= WHAT NEEDS TO BE DONE =
Going through the entries below, count each line that holds "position" and give only the total.
── RECORDS FOR THIS TASK
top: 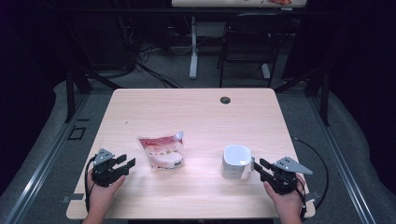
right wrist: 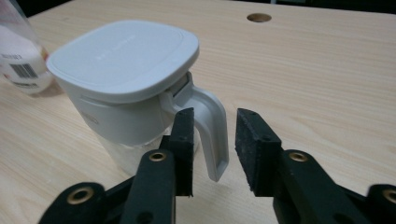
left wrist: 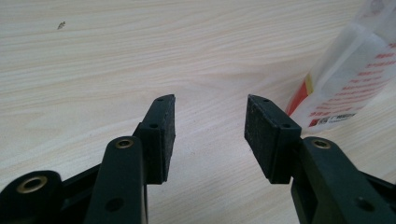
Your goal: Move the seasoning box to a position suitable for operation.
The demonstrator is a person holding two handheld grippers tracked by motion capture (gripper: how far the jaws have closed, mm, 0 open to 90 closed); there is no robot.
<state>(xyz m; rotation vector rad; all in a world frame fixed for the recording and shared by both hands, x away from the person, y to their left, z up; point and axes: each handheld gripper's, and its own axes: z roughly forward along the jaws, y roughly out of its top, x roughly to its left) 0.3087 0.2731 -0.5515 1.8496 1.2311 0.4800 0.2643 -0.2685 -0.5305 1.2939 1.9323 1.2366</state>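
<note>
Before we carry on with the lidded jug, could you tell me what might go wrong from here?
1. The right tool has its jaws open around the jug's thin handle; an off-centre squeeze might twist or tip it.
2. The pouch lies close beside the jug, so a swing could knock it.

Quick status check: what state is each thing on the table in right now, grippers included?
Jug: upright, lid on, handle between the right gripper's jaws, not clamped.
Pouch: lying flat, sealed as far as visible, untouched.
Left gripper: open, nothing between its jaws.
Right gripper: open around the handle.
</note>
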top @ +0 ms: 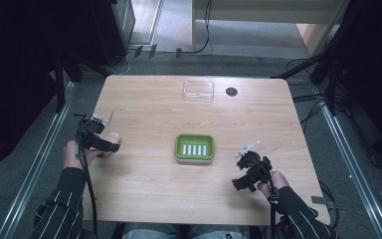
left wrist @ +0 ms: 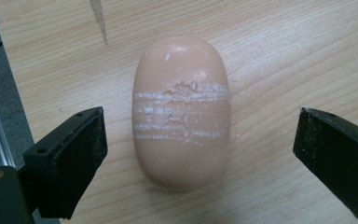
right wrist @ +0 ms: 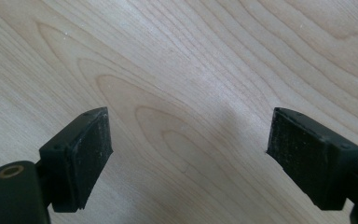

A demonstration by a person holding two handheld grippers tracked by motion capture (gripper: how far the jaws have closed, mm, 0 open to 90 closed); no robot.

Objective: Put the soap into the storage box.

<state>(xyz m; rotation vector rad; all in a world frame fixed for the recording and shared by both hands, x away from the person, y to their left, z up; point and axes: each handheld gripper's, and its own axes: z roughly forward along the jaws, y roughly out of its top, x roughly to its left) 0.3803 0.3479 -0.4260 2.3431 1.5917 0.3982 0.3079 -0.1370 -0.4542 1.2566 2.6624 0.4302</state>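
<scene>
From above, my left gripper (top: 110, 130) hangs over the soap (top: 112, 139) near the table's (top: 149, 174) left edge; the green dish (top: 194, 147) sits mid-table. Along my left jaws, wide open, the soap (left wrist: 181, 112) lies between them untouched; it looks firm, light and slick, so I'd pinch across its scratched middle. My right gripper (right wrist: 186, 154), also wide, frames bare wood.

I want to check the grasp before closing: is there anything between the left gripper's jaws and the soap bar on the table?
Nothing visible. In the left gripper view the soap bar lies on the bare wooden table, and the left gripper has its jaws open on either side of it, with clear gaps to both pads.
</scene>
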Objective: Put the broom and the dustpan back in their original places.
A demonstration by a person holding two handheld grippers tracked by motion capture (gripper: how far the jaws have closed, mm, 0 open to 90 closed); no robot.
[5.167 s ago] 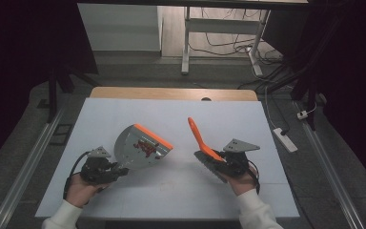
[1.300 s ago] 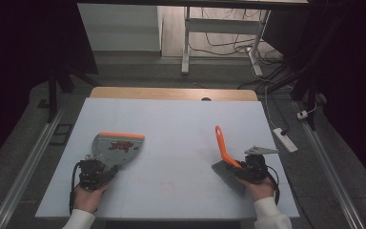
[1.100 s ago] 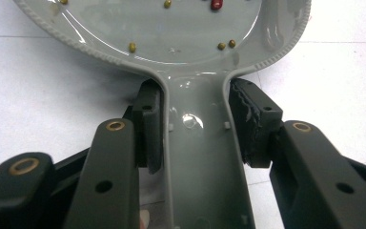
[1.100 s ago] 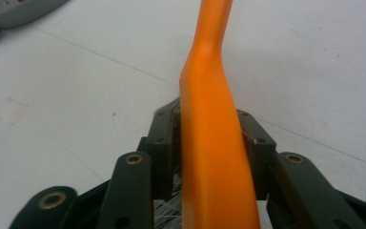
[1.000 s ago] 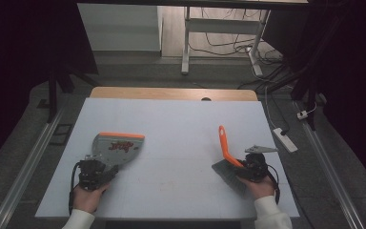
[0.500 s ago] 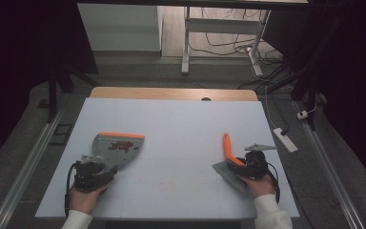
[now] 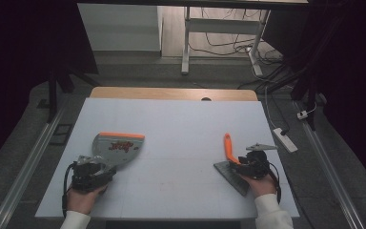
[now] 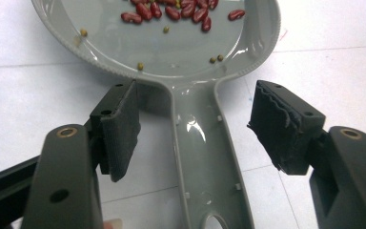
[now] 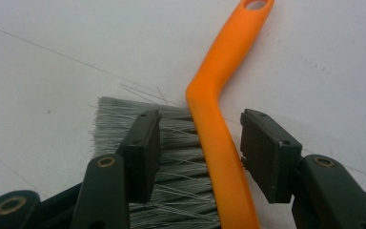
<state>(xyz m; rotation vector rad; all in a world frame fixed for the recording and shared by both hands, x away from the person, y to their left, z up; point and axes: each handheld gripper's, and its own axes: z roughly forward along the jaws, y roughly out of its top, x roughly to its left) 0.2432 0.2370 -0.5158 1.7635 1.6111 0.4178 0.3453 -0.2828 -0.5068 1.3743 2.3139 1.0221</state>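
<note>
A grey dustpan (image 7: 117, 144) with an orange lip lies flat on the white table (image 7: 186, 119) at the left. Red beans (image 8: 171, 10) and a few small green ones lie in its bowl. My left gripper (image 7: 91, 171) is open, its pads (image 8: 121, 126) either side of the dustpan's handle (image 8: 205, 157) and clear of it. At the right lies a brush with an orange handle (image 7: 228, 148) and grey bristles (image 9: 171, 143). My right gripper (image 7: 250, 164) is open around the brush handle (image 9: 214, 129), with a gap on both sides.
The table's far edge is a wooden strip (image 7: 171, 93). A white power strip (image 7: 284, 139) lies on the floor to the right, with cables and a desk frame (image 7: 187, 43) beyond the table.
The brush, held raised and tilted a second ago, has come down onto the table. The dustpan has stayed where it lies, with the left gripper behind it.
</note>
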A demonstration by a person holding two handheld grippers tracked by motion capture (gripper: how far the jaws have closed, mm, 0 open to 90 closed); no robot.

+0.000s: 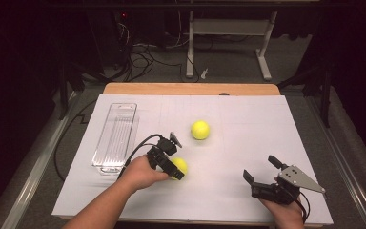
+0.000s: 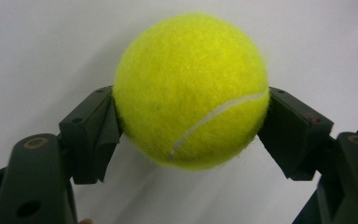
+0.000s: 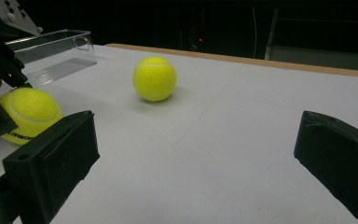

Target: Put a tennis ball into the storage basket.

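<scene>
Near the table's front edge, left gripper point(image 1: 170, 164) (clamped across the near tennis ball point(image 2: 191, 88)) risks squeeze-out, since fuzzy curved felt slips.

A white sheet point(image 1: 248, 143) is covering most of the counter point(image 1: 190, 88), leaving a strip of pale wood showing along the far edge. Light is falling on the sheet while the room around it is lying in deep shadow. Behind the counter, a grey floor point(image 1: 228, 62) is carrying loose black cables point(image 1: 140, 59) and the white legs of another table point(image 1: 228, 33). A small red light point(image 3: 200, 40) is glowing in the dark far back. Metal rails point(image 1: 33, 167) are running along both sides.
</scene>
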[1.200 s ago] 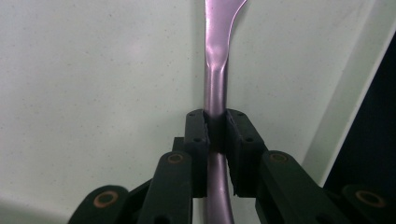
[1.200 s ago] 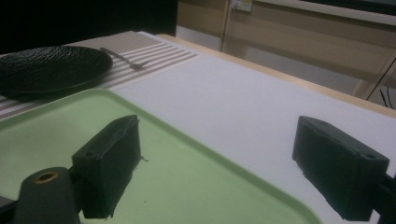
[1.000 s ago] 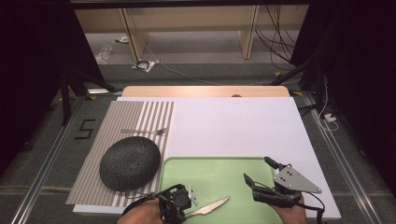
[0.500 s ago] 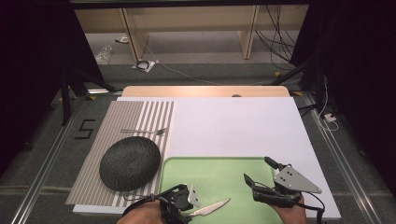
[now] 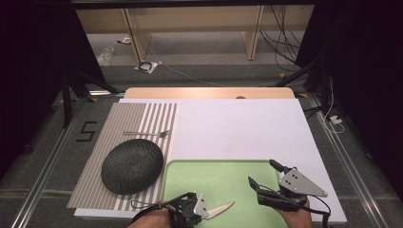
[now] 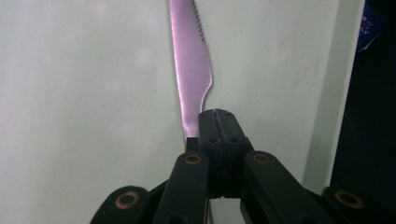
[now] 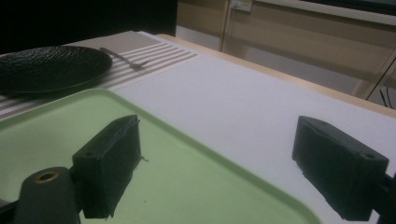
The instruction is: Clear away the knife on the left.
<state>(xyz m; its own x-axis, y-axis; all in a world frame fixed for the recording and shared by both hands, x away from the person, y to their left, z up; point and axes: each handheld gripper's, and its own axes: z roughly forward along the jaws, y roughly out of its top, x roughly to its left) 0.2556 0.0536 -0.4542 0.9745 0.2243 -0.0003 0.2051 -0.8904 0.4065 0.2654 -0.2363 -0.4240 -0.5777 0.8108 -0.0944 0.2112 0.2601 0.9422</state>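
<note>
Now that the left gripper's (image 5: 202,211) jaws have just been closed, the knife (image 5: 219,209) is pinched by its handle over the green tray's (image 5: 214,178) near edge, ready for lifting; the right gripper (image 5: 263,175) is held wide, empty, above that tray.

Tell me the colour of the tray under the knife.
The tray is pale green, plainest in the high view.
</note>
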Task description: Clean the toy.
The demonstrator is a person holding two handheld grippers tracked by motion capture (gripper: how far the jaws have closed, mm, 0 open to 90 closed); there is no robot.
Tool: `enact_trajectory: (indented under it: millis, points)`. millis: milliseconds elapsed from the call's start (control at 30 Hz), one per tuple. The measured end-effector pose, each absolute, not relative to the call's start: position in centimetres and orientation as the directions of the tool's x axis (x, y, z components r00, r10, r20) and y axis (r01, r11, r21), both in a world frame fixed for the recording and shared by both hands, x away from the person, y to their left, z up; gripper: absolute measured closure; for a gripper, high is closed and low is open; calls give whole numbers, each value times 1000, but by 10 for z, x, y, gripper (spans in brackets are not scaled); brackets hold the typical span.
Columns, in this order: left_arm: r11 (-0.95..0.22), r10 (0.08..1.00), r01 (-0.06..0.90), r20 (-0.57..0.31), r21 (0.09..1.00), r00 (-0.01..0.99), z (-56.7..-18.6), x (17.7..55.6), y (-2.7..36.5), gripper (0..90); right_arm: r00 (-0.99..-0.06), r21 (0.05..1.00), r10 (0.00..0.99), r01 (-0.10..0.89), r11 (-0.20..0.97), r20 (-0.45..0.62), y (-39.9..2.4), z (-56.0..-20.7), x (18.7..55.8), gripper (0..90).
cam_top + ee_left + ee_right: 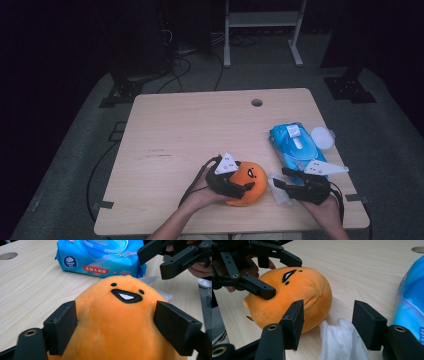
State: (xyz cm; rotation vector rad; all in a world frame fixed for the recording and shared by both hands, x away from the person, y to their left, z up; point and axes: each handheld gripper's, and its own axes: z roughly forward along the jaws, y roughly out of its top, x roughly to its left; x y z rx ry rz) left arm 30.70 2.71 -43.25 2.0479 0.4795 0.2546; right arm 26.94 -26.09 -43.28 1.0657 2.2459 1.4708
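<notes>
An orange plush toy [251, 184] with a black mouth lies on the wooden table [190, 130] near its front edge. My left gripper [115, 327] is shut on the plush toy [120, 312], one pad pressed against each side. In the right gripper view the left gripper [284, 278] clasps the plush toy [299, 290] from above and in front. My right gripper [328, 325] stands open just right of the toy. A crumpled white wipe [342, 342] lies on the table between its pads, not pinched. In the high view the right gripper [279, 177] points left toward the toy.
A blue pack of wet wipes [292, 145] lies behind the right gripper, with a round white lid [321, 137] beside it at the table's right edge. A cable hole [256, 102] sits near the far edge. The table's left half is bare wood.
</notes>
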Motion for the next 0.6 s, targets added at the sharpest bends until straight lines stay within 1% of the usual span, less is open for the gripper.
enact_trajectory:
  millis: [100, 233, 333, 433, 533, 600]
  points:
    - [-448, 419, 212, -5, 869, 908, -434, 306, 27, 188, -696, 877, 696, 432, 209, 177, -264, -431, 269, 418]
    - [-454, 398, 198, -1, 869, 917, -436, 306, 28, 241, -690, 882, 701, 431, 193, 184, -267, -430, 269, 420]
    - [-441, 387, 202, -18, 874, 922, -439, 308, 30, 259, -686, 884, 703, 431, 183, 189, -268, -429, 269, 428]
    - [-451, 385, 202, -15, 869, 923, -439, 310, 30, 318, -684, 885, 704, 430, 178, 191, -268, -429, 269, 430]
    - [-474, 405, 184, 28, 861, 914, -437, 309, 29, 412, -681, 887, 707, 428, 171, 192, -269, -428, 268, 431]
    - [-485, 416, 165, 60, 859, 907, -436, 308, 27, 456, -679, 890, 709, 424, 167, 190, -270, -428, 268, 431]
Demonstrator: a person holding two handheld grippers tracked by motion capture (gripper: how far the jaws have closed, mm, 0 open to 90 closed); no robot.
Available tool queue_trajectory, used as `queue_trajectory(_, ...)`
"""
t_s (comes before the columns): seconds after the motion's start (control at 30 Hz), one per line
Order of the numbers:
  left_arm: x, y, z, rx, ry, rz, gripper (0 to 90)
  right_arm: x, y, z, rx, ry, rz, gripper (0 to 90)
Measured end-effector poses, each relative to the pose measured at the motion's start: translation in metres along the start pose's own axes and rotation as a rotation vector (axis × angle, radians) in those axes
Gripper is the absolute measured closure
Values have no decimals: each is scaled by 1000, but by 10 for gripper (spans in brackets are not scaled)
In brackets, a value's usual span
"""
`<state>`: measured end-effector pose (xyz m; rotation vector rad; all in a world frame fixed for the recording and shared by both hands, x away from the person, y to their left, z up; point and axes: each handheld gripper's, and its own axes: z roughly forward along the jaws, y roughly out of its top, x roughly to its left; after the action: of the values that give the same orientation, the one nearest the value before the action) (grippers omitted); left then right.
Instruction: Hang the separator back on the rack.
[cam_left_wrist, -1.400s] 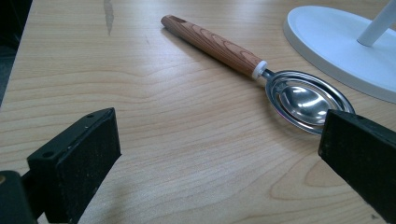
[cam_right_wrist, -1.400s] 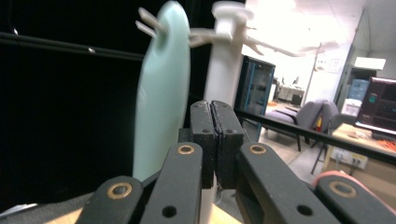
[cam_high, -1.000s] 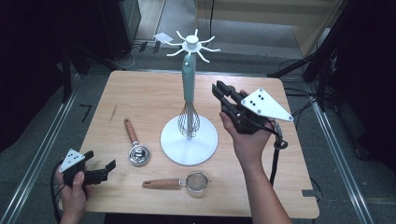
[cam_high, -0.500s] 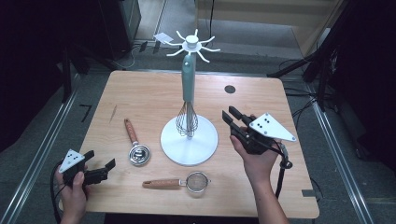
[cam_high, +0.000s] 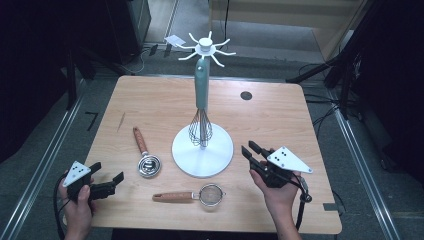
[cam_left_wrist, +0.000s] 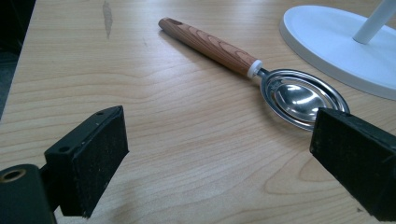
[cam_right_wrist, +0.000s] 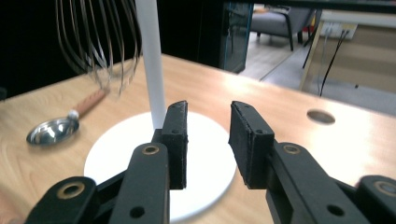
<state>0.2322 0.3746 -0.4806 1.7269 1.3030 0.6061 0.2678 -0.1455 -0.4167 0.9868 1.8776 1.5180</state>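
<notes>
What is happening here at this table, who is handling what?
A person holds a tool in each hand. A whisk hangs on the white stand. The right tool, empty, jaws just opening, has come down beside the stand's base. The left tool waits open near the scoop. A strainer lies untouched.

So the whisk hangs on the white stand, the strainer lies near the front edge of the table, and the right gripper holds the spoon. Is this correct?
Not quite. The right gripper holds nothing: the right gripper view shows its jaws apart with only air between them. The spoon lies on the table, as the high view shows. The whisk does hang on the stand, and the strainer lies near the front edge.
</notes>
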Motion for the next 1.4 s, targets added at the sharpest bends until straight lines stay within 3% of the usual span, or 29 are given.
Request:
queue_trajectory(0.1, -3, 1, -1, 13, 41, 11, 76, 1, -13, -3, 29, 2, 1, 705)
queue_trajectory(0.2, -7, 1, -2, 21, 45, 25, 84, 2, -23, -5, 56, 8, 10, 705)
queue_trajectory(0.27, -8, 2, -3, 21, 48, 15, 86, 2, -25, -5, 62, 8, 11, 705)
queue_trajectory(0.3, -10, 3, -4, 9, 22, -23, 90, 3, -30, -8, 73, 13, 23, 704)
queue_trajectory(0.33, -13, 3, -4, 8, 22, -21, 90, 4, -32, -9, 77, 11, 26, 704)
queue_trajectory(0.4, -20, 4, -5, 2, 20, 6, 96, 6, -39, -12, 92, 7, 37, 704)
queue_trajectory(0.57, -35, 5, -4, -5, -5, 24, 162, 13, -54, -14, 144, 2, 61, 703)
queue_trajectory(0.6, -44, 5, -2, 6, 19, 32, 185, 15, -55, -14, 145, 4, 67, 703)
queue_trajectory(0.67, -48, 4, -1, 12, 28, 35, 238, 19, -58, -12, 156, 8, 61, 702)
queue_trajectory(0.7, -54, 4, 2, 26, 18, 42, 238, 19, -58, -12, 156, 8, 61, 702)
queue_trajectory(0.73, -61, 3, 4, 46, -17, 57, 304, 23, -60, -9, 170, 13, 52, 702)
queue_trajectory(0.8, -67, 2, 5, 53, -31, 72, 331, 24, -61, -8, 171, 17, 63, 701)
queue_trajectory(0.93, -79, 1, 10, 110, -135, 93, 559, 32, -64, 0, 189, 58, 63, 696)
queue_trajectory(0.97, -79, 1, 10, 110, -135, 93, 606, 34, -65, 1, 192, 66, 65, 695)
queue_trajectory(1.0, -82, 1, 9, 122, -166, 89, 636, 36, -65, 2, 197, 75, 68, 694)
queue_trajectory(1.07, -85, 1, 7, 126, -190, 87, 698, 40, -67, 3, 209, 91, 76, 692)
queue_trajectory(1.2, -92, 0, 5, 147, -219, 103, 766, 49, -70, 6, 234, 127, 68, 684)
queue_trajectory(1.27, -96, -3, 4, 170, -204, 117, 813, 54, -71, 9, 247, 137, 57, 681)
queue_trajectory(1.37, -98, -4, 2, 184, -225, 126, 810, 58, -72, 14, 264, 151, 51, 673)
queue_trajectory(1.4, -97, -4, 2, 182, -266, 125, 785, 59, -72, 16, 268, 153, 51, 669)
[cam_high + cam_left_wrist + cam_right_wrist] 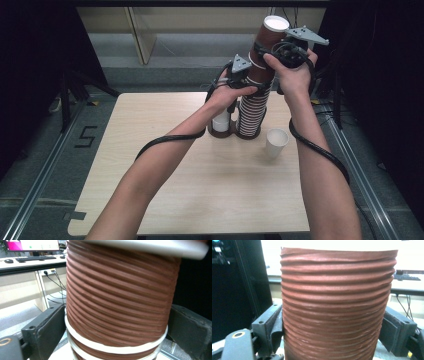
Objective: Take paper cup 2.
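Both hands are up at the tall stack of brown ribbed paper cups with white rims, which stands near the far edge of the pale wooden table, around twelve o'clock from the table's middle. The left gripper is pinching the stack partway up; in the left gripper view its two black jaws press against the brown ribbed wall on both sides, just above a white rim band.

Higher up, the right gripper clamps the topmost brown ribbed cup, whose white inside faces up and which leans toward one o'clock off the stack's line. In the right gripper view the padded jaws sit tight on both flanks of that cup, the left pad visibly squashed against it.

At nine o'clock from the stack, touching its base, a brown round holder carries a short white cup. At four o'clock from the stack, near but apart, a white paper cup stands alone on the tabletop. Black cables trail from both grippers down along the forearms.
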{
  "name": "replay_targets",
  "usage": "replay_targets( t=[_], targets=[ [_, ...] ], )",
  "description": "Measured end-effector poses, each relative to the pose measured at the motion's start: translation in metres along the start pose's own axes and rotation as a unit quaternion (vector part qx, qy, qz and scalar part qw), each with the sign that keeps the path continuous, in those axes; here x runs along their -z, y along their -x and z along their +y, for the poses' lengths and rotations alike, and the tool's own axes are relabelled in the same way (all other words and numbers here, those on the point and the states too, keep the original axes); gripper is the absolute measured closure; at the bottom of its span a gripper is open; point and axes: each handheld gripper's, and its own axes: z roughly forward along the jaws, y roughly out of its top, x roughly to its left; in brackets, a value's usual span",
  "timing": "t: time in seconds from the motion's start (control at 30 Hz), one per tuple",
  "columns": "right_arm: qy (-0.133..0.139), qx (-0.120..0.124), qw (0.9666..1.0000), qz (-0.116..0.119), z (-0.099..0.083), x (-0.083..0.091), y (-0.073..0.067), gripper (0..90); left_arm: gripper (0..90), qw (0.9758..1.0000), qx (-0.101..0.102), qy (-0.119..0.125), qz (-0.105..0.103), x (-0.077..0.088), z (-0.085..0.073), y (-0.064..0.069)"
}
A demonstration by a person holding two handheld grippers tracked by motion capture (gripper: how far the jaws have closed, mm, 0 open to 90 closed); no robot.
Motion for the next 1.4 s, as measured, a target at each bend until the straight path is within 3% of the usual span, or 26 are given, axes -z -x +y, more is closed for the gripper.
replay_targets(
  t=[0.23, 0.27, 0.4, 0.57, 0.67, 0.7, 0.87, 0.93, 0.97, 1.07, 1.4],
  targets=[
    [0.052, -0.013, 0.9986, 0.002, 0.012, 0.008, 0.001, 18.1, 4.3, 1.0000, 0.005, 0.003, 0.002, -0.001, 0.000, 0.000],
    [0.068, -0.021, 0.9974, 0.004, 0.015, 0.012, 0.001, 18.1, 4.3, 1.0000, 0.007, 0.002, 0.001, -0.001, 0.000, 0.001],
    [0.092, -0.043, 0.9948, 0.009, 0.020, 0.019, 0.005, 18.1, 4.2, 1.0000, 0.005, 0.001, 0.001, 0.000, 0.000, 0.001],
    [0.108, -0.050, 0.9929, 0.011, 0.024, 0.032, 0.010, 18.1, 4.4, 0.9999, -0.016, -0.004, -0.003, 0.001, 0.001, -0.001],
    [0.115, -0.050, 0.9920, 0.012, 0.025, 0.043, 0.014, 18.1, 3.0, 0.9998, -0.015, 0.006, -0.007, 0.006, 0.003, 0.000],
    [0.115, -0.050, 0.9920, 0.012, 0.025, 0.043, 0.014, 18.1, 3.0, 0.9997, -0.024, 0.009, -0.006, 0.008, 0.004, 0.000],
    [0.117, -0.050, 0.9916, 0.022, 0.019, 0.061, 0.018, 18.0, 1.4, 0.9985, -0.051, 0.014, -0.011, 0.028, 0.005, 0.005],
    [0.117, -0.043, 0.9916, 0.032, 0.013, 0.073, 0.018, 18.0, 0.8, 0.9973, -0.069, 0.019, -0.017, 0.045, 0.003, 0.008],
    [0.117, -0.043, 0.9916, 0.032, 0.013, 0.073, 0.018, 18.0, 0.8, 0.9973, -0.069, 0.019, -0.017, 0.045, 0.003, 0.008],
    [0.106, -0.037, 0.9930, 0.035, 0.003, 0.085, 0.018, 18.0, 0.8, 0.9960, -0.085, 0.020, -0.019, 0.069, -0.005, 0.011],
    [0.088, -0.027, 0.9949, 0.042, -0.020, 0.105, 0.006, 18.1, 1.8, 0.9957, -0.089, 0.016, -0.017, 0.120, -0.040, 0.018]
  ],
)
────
= OUTPUT OF THE EXERCISE =
2